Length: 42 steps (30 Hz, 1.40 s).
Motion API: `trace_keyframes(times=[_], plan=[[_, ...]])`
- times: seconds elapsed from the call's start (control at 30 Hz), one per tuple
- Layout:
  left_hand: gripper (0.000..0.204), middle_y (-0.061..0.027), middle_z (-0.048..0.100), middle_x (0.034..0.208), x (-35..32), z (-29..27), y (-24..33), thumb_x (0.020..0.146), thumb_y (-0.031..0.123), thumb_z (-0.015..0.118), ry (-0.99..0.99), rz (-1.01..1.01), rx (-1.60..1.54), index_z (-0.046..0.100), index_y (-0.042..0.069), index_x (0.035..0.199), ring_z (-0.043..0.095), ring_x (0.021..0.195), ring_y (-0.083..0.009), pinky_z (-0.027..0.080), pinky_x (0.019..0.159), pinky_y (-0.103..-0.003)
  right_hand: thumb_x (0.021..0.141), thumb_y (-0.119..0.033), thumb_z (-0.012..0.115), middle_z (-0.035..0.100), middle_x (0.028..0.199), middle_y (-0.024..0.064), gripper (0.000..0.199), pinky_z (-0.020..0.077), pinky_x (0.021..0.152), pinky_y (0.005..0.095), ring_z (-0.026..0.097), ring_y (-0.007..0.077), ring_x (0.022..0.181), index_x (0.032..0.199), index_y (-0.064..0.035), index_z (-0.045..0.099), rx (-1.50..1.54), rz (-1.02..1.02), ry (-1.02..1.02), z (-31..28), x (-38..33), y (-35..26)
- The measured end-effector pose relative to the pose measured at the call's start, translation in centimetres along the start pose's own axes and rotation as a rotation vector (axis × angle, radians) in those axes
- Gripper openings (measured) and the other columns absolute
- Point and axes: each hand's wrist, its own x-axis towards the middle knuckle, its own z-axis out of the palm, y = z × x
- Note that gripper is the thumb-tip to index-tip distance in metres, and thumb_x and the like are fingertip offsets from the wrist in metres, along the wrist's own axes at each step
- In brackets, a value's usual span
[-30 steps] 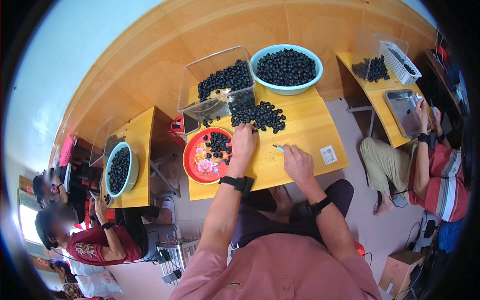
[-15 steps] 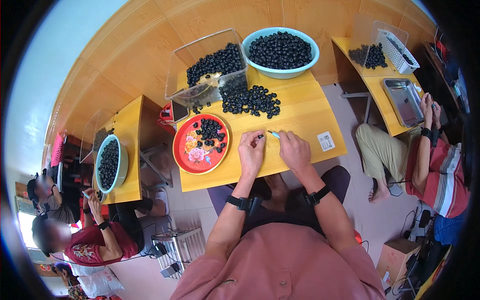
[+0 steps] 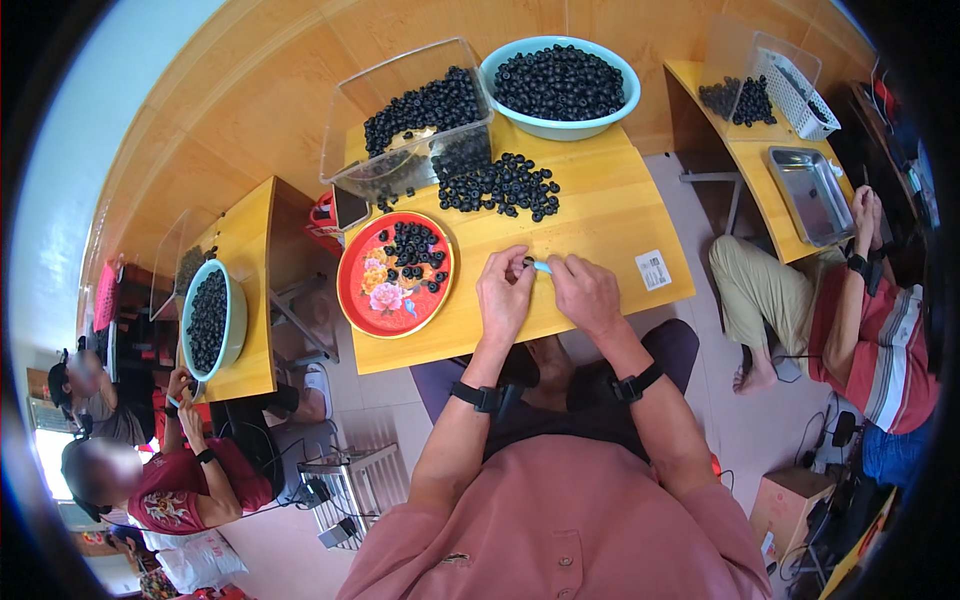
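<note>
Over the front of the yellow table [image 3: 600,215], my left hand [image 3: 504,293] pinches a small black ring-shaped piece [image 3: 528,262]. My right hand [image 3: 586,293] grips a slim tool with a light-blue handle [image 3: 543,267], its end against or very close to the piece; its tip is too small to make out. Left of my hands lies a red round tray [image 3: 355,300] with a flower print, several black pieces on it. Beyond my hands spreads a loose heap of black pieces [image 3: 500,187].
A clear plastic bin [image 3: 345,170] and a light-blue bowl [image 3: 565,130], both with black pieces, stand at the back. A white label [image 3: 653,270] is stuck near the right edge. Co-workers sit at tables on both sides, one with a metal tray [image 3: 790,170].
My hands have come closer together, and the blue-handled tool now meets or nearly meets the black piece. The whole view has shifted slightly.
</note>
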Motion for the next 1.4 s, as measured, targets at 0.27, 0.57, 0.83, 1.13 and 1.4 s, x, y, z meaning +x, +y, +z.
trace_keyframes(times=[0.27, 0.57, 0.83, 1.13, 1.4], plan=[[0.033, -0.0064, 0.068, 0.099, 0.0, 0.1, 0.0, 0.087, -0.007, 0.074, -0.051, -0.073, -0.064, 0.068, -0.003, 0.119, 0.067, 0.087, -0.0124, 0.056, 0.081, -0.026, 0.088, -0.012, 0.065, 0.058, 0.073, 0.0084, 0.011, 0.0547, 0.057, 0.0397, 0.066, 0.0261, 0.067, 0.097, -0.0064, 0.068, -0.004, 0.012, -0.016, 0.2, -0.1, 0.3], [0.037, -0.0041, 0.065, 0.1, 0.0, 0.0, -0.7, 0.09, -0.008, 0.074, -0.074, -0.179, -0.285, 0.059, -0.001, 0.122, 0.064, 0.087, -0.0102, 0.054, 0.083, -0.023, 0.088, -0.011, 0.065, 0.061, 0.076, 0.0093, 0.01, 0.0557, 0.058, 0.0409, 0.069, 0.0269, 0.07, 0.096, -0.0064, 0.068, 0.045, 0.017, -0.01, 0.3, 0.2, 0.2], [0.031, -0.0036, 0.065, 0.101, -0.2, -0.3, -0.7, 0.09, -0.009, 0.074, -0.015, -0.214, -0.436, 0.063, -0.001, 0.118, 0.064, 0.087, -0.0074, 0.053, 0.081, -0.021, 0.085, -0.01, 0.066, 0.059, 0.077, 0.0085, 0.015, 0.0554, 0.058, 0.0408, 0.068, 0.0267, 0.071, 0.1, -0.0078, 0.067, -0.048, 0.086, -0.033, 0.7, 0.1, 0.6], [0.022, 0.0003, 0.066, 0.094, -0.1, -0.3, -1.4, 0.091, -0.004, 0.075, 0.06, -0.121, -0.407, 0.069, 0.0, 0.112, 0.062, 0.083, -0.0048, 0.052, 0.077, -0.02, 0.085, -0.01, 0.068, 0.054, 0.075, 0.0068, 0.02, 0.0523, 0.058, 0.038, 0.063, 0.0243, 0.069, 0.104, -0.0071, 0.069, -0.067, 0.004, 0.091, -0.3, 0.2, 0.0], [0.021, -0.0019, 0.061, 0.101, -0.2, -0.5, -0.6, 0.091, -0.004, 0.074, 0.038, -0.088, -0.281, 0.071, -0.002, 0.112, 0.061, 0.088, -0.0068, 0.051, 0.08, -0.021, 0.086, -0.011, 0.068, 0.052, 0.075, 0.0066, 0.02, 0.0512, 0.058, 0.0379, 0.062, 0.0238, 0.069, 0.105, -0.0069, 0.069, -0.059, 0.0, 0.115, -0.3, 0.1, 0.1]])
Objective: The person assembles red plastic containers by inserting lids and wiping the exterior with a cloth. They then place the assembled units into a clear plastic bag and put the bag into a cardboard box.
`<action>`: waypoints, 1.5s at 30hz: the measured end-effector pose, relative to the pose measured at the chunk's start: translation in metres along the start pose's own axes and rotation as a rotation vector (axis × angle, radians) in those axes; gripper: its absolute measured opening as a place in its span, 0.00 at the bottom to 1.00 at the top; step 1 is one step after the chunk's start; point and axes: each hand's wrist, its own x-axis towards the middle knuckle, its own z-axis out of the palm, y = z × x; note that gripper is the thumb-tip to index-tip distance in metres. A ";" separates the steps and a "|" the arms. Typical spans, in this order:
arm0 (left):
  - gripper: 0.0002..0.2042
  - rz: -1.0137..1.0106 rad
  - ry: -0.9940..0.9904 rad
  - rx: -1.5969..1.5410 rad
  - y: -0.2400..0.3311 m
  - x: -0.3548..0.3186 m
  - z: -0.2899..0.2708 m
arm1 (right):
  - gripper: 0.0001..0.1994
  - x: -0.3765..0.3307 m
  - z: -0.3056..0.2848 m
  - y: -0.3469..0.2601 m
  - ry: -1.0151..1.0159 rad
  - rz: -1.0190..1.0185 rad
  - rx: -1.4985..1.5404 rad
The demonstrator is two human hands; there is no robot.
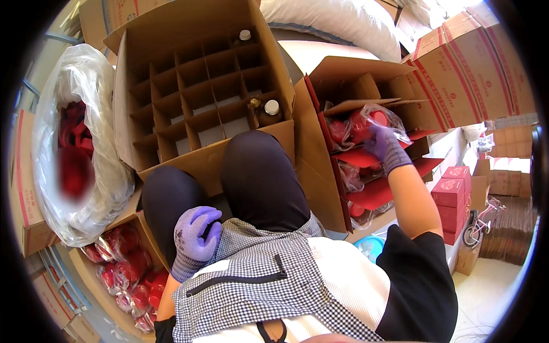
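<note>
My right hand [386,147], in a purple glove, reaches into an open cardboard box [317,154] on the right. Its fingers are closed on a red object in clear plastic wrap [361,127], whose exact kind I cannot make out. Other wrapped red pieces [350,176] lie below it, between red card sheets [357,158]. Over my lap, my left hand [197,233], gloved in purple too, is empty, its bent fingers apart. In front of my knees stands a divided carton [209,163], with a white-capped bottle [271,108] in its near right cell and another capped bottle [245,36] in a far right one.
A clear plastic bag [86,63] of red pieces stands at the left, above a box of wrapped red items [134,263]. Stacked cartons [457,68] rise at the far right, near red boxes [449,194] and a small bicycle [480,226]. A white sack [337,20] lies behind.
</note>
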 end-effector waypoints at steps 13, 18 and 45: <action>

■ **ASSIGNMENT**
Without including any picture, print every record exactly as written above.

■ **EXERCISE RESPONSE**
Length: 42 steps (30 Hz, 1.40 s).
Motion API: `trace_keyframes(times=[_], plan=[[_, ...]])`
- times: seconds elapsed from the call's start (control at 30 Hz), one per tuple
- Layout:
  left_hand: gripper (0.000..0.204), middle_y (-0.061..0.027), middle_z (-0.048..0.100), middle_x (0.034..0.208), x (-35..32), z (-29..27), y (-24..33), thumb_x (0.020..0.146), thumb_y (-0.031..0.123), thumb_z (-0.015..0.118), ry (-0.99..0.99), rz (-1.01..1.01), rx (-1.60..1.54), index_z (-0.046..0.100), index_y (-0.042..0.069), index_x (0.035..0.199), ring_z (-0.043..0.095), ring_x (0.021..0.195), ring_y (-0.083..0.009), pinky_z (-0.027..0.080), pinky_x (0.019..0.159), pinky_y (-0.103..-0.003)
  right_hand: thumb_x (0.021..0.141), thumb_y (-0.119..0.033), thumb_z (-0.012..0.115), middle_z (-0.035..0.100), middle_x (0.028..0.199), middle_y (-0.024..0.064), gripper (0.000..0.199), pinky_z (-0.020..0.077), pinky_x (0.021..0.152), pinky_y (0.005..0.095), ring_z (-0.026..0.097), ring_y (-0.007..0.077), ring_x (0.022..0.181), index_x (0.032..0.199), index_y (-0.064..0.035), index_z (-0.045..0.099), rx (-1.50..1.54), rz (-1.02..1.02), ry (-1.02..1.02), z (-31..28), x (-38..33), y (-35..26)
- The measured end-effector pose relative to the pose measured at the call's start, translation in centimetres along the start pose's own axes and rotation as a rotation vector (axis × angle, radians) in those axes
- Gripper openings (measured) and the other columns absolute
- Point and axes: each hand's wrist, its own x-axis towards the middle knuckle, its own z-axis out of the palm, y = z × x
- Note that gripper is the thumb-tip to index-tip distance in metres, and thumb_x and the like are fingertip offsets from the wrist in metres, along the wrist's own axes at each step
- In brackets, a value's usual span
[-30 steps] 
[-15 steps] 
[+0 steps] 
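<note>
Over the front of the yellow table [image 3: 600,215], my left hand [image 3: 504,293] pinches a small black ring-shaped piece [image 3: 528,262]. My right hand [image 3: 586,293] grips a slim tool with a light-blue handle [image 3: 543,267], its end against or very close to the piece; its tip is too small to make out. Left of my hands lies a red round tray [image 3: 355,300] with a flower print, several black pieces on it. Beyond my hands spreads a loose heap of black pieces [image 3: 500,187].
A clear plastic bin [image 3: 345,170] and a light-blue bowl [image 3: 565,130], both with black pieces, stand at the back. A white label [image 3: 653,270] is stuck near the right edge. Co-workers sit at tables on both sides, one with a metal tray [image 3: 790,170].
My hands have come closer together, and the blue-handled tool now meets or nearly meets the black piece. The whole view has shifted slightly.
</note>
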Motion for the next 1.4 s, as measured, targets at 0.27, 0.57, 0.83, 1.13 and 1.4 s, x, y, z meaning +x, +y, +z.
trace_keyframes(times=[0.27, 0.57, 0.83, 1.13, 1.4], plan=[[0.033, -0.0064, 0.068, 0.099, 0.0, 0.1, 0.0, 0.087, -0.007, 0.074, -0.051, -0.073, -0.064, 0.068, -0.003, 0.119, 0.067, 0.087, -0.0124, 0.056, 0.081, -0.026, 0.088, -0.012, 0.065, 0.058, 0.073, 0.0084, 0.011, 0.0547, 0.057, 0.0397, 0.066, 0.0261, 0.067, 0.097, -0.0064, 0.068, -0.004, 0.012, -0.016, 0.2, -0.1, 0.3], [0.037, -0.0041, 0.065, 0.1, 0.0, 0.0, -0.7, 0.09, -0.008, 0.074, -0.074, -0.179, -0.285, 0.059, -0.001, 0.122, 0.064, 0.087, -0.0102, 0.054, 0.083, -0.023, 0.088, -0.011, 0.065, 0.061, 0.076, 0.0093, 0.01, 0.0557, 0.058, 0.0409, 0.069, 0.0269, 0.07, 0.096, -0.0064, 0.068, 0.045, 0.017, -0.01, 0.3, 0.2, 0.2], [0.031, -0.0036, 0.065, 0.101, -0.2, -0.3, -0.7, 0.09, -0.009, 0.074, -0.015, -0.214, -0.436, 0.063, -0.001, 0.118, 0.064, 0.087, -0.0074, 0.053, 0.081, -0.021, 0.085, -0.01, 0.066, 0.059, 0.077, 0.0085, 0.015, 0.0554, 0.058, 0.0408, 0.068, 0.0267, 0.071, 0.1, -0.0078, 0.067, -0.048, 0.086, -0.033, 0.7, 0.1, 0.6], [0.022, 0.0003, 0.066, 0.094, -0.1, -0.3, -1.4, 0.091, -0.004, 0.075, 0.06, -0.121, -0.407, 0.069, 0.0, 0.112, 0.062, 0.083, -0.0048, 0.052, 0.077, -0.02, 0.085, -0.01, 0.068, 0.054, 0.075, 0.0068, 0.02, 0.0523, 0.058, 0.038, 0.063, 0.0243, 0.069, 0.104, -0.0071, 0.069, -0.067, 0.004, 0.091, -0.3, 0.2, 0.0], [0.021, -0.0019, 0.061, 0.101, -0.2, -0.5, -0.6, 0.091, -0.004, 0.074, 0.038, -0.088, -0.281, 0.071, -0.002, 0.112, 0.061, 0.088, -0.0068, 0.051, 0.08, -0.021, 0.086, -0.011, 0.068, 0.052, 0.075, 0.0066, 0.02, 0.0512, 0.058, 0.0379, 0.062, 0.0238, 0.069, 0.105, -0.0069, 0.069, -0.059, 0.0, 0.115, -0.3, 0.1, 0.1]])
Objective: The person assembles red plastic containers by inserting lids and wiping the exterior with a cloth. They then place the assembled units into a clear plastic bag and put the bag into a cardboard box.
`<action>`: waypoints, 1.5s at 30hz: the measured end-effector pose, relative to the pose measured at the chunk's start: translation in metres along the start pose's own axes and rotation as a rotation vector (axis × angle, radians) in those axes; gripper: its absolute measured opening as a place in its span, 0.00 at the bottom to 1.00 at the top; step 1 is one step after the chunk's start; point and axes: each hand's wrist, its own x-axis towards the middle knuckle, its own z-axis out of the palm, y = z × x; note that gripper is the thumb-tip to index-tip distance in metres. A ";" separates the steps and a "|" the arms. Typical spans, in this order:
arm0 (left):
  - gripper: 0.0002..0.2042
  - rz: -1.0137..1.0106 rad
  - ry: -0.9940..0.9904 rad
  - rx: -1.5969..1.5410 rad
  - y: -0.2400..0.3311 m
  - x: -0.3548..0.3186 m
  - z: -0.2899..0.2708 m
arm1 (right):
  - gripper: 0.0001..0.1994
  - x: -0.3765..0.3307 m
  - z: -0.3056..0.2848 m
  - y: -0.3469..0.2601 m
  - ry: -1.0151..1.0159 rad
  - rz: -1.0190..1.0185 rad
  - rx: -1.4985..1.5404 rad
The demonstrator is two human hands; there is no robot.
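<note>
My right hand [386,147], in a purple glove, reaches into an open cardboard box [317,154] on the right. Its fingers are closed on a red object in clear plastic wrap [361,127], whose exact kind I cannot make out. Other wrapped red pieces [350,176] lie below it, between red card sheets [357,158]. Over my lap, my left hand [197,233], gloved in purple too, is empty, its bent fingers apart. In front of my knees stands a divided carton [209,163], with a white-capped bottle [271,108] in its near right cell and another capped bottle [245,36] in a far right one.
A clear plastic bag [86,63] of red pieces stands at the left, above a box of wrapped red items [134,263]. Stacked cartons [457,68] rise at the far right, near red boxes [449,194] and a small bicycle [480,226]. A white sack [337,20] lies behind.
</note>
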 end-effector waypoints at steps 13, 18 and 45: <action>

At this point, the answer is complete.